巨人の原辰徳監督(61)が2019年11月13日、楽天からFA宣言した美馬学投手(33)と直接交渉を行った。美馬との交渉は今回が4度目となり、初めて指揮官が直接出馬。約30分間にわたり原流の熱い言葉で「誠意」を見せたという。ヤクルト、ロッテ、そして宣言残留を容認している楽天との激しい争奪戦が繰り広げられるなか、指揮官出馬の「伝家の宝刀」を抜き猛アピールした。
条件面では巨人とロッテがほぼ同等か
美馬獲得へ向けて巨人の動きは早かった。交渉解禁日の11月3日に球団は極秘に美馬と初交渉に臨み「誠意」を見せた。6日には2度目の交渉を行い、在京球団を望む美馬に対して環境面での利点を説いたという。これまでの3度の交渉で3年総額5億円超を提示したとみられる。3度の交渉はすべて極秘で行われ、4度目の交渉で満を持して原監督が直接出馬した。

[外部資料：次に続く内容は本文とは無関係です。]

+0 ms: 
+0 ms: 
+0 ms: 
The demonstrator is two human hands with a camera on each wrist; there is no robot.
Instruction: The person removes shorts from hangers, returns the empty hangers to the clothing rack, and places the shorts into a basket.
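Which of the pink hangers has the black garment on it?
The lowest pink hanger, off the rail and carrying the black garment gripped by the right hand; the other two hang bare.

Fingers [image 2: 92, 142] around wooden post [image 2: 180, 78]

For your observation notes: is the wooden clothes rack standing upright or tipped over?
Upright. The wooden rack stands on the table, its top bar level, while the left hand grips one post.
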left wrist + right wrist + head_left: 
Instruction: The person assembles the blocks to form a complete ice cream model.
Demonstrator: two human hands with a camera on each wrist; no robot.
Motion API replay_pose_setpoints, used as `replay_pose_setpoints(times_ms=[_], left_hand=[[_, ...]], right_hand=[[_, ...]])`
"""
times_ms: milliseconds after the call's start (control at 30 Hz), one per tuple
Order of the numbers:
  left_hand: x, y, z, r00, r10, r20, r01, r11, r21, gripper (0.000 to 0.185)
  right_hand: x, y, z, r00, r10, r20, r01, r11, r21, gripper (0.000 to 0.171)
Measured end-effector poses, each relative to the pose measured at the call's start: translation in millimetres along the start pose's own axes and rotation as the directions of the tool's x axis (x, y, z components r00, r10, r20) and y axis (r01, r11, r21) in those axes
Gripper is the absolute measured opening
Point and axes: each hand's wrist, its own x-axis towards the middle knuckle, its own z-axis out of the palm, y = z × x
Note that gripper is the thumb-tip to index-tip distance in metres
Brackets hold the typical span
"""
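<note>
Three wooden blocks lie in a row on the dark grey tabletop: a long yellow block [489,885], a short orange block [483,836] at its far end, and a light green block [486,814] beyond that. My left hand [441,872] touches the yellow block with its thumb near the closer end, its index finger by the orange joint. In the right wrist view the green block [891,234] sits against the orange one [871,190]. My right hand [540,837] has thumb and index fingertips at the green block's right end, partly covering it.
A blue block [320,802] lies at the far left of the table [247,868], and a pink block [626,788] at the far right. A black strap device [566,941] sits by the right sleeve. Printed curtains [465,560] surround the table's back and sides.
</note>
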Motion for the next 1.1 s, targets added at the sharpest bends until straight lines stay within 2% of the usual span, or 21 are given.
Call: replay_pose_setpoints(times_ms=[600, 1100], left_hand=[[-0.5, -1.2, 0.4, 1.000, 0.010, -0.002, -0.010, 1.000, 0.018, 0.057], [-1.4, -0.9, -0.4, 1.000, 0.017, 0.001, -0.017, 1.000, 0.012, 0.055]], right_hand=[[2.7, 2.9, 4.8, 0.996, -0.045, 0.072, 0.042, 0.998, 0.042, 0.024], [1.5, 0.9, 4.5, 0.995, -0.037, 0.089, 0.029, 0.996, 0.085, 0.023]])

美馬獲得に名乗りを上げるのが、巨人、ヤクルト、ロッテの在京3球団。美馬が在京球団を望んでいることから楽天残留の線は薄いとみられる。条件面でみてみると、巨人とロッテが3年総額5億円超を提示したとみられ、ヤクルトは3年総額3億6000万円を用意している模様だ。いずれも33歳のローテーション右腕を高く評価している。
来シーズンに向けた巨人の補強ポイントのひとつが、先発の即戦力だ。タフさがうりの美馬は今シーズン143回3分の2を投げ8勝5敗、防御率4.01をマークした。シーズンを通してマウンドに上がり続けるベテラン右腕を原監督は高く評価しており、来シーズンのローテーション入りを期待している。
33歳ベテラン右腕にG党からは厳しい意見も
美馬が巨人に加入すれば、先発陣の厚みがより一層増すことは間違いないが、G党からは困惑の声が上がっている。ネット上で指摘されるのは、美馬の33歳という年齢と、獲得に伴う人的補償に関するもの。FAでベテランを獲得するよりも、若手の育成に力を入れてほしいとの意見が目立ち、現在の巨人には「必要ない」との厳しい意見もみられる。

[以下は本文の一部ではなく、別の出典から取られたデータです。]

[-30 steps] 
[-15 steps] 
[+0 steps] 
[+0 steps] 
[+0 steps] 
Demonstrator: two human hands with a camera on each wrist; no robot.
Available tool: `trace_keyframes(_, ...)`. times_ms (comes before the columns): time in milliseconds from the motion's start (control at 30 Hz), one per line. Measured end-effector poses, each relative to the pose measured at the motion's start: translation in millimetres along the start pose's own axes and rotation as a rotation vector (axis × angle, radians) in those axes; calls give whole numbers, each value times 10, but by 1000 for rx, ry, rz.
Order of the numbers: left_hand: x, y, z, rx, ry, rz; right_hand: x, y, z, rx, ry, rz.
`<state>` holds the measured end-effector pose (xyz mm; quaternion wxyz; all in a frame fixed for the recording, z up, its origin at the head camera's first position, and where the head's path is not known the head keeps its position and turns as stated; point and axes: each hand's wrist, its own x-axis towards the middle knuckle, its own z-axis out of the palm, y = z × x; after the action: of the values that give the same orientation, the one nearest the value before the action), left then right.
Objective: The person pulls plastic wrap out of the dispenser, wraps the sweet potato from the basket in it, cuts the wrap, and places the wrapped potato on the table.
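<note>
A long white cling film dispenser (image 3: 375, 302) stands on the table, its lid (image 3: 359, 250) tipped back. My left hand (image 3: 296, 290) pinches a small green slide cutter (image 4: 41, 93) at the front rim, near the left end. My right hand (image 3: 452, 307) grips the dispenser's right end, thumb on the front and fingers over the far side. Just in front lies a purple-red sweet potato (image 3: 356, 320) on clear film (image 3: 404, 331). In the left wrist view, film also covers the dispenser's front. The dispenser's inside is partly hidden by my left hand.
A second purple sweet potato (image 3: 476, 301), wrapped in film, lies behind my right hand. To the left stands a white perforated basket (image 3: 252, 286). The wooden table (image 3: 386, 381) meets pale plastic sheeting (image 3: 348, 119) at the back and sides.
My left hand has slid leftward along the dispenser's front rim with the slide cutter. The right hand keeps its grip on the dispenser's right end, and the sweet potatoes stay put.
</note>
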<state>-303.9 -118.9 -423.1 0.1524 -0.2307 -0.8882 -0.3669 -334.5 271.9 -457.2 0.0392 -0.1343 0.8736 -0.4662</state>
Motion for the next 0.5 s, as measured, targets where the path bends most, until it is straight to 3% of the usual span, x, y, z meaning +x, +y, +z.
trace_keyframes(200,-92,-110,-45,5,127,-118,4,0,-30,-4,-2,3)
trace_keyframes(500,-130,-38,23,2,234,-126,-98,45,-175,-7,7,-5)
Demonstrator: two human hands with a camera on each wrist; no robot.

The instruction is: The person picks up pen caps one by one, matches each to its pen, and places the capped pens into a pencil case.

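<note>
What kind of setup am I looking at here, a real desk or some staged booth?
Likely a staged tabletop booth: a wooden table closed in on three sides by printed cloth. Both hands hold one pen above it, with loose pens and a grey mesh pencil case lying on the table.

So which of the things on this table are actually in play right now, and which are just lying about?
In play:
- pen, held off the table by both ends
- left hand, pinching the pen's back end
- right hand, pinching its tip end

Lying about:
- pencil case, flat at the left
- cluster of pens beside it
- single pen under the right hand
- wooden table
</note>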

巨人は今オフのFA戦線で美馬に続いてロッテ鈴木大地内野手(30)の獲得に名乗りを上げている。鈴木とはすでに3度、交渉したとみられ3年以上の複数年で5億円程度を提示した模様だ。美馬、鈴木ともに金銭もしくは人的補償が伴うランクの選手で、巨人が美馬、鈴木の獲得に成功すれば、巨人から2選手がそれぞれ人的補償として流出する可能性がある。

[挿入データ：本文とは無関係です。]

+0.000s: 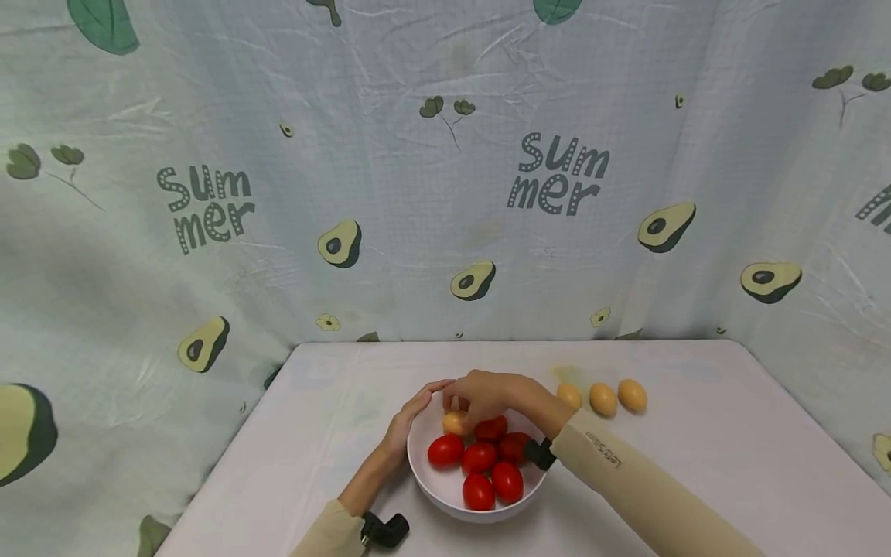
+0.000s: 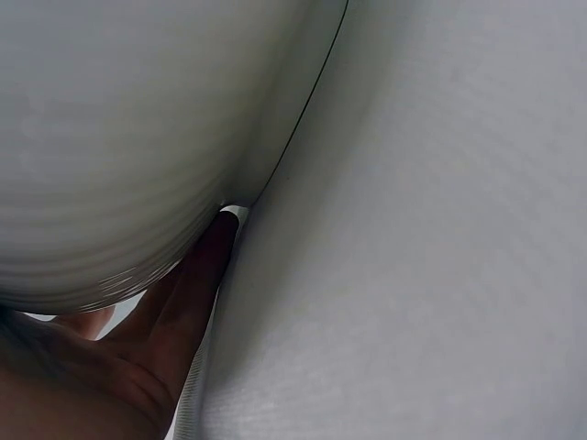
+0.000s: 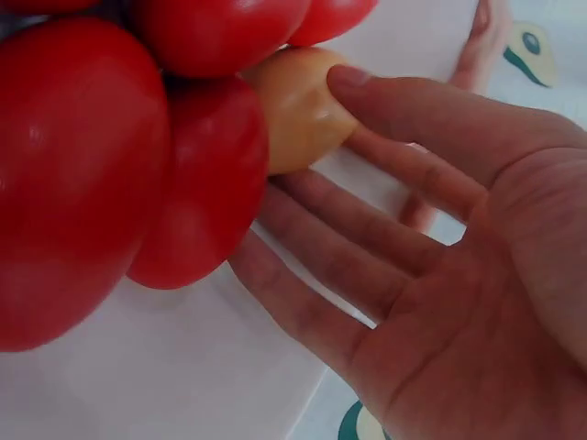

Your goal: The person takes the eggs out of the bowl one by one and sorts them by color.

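With fingers (image 3: 367, 218) of right hand (image 1: 490, 393) pinched round yellow tomato (image 1: 454, 422), press lightly; steady bowl (image 1: 445, 493) with left hand (image 1: 411, 415) extended alongside; avoid nudging red tomatoes (image 1: 479, 457).

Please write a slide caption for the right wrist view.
The right grip holds a yellow oval fruit beside glossy red oval fruits.

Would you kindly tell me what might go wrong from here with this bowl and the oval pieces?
The right hand pinches a smooth yellow egg-shaped piece close beside glossy red egg-shaped pieces, so it might nudge them.
The left hand touches the round white bowl at its left side; a push away from that hand could slide it.
Three yellow ovals lie loose near the right forearm and might roll if brushed.
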`<state>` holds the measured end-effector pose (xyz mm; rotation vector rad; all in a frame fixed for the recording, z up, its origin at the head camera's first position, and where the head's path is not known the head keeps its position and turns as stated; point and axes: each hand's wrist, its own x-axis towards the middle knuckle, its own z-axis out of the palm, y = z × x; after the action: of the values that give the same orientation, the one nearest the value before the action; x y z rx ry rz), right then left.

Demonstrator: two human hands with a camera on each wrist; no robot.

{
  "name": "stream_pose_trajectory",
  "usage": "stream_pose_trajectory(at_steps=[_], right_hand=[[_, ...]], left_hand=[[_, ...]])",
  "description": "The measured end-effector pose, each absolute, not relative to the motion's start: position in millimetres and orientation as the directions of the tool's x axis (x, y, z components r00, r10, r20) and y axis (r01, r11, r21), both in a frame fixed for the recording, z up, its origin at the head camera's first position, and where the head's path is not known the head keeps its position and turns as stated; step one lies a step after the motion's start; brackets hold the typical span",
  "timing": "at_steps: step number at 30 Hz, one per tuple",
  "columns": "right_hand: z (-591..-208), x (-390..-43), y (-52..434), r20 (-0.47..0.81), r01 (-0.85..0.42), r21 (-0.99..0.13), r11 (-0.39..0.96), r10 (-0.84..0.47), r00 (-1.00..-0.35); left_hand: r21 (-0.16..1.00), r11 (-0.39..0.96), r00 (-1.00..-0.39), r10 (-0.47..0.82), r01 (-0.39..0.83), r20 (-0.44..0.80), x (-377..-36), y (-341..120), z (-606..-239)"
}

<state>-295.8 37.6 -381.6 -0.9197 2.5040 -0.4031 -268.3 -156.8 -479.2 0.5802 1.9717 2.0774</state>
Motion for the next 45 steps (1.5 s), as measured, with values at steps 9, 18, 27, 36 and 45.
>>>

昨年は、長野久義外野手(34)と内海哲也投手(37)が人的補償として広島、西武に移籍した。FA補強に人的補償はつきものとなるが、昨年の長野、内海の件もあり人的補償、プロテクトに関してG党はナーバスになっている。原監督がスケジュールを変更してまで直接出馬した「誠意」は美馬に伝わったのか。G党の不安は杞憂に終わるのか。33歳の右腕の動向に注目される。